■ Your assignment ■
Pictures excluded, return the lines below from the first through the line holding "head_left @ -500".
==================================================
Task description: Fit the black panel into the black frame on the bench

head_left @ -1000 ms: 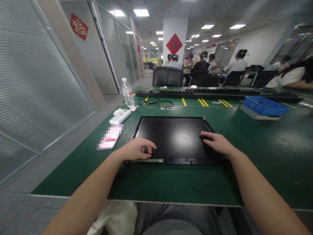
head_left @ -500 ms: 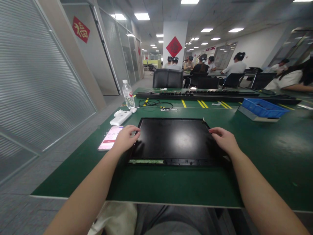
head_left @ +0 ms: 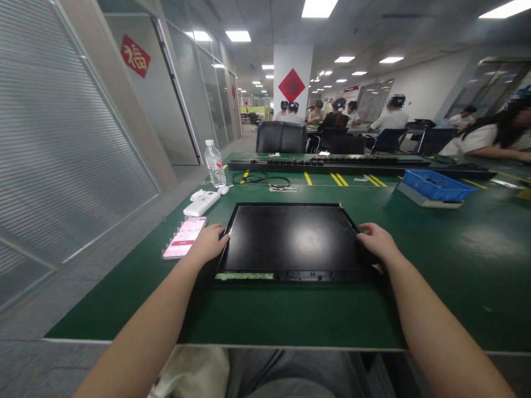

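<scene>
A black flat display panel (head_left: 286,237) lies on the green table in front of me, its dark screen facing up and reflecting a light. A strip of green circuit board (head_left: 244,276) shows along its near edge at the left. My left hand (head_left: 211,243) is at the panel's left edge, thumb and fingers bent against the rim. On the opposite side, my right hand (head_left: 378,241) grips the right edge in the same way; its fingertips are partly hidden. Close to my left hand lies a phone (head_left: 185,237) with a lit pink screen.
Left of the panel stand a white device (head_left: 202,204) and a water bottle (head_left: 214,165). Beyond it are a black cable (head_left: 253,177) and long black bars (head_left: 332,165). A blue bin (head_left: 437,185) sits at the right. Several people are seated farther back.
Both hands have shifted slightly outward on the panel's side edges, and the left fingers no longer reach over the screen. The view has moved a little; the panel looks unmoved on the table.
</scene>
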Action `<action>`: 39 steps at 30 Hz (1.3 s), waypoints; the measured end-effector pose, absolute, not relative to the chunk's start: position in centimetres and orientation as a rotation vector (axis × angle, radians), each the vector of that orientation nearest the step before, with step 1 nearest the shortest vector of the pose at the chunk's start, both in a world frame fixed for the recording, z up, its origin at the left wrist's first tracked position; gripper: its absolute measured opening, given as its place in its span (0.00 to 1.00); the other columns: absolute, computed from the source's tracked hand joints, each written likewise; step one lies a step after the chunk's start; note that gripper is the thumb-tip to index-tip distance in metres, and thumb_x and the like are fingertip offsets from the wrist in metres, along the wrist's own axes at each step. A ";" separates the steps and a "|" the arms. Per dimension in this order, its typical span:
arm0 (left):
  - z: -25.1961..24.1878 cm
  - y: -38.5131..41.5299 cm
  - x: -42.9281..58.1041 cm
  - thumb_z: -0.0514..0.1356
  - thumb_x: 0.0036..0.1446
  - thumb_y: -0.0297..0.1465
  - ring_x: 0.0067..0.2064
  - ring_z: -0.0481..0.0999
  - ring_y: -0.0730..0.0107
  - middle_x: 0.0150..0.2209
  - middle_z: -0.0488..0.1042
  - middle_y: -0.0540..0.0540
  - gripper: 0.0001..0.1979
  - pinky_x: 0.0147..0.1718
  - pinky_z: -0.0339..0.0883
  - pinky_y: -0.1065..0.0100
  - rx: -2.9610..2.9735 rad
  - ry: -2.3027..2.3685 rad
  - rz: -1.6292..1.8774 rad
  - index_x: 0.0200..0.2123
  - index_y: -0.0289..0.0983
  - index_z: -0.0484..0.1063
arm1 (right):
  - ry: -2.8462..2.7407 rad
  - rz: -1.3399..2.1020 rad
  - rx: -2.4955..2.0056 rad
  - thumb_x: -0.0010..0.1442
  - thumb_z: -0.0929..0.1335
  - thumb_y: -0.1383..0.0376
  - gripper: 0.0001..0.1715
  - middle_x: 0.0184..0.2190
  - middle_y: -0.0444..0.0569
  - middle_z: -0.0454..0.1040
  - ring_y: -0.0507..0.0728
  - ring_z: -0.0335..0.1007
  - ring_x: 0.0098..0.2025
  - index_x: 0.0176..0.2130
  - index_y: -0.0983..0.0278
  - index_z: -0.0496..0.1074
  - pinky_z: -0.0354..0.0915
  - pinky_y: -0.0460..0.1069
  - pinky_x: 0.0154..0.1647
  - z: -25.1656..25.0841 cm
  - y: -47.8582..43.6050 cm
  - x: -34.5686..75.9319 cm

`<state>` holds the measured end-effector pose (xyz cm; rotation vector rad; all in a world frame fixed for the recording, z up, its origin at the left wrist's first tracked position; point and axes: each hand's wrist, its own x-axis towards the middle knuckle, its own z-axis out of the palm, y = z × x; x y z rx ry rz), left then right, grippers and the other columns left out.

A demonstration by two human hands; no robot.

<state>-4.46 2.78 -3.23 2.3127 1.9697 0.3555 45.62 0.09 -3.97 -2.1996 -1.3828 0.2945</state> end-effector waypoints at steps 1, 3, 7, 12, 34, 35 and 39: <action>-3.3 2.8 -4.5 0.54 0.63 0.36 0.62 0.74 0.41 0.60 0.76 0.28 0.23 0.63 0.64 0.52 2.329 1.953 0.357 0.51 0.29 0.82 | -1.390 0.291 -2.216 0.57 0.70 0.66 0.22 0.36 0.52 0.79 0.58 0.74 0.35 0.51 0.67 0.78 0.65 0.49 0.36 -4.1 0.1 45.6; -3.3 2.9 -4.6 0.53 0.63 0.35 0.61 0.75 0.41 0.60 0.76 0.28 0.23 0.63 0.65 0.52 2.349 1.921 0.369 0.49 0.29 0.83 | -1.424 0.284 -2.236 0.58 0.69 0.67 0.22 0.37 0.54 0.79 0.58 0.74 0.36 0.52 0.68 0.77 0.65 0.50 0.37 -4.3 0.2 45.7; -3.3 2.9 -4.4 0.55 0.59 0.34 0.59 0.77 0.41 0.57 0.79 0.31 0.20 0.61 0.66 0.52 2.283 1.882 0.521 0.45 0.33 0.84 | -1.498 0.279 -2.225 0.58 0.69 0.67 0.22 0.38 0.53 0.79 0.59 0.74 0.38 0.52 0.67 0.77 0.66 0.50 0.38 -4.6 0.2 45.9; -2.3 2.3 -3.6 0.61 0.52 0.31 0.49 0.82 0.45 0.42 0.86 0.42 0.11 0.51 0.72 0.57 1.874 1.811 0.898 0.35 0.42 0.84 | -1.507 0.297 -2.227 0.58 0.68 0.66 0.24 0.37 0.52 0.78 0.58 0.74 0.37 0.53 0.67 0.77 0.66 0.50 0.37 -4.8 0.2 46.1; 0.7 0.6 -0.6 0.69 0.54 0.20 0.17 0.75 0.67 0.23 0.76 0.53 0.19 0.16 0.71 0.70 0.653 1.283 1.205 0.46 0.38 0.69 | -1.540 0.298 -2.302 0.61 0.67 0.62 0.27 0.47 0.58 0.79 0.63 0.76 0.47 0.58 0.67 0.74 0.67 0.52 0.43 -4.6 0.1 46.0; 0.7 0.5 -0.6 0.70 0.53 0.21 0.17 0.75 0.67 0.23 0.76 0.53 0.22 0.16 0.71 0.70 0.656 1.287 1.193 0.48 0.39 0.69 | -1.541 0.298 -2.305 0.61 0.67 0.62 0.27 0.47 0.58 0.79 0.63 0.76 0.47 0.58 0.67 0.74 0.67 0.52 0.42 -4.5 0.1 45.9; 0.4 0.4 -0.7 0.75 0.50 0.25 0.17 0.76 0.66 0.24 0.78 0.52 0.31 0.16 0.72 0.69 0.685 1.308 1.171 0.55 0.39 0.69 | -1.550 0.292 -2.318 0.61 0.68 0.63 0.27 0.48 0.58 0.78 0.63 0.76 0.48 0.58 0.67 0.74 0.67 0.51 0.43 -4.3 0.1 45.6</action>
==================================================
■ Answer ■
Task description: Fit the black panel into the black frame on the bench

head_left @ -1000 ms: 
head_left @ -500 ms: 

This completes the response to the exercise.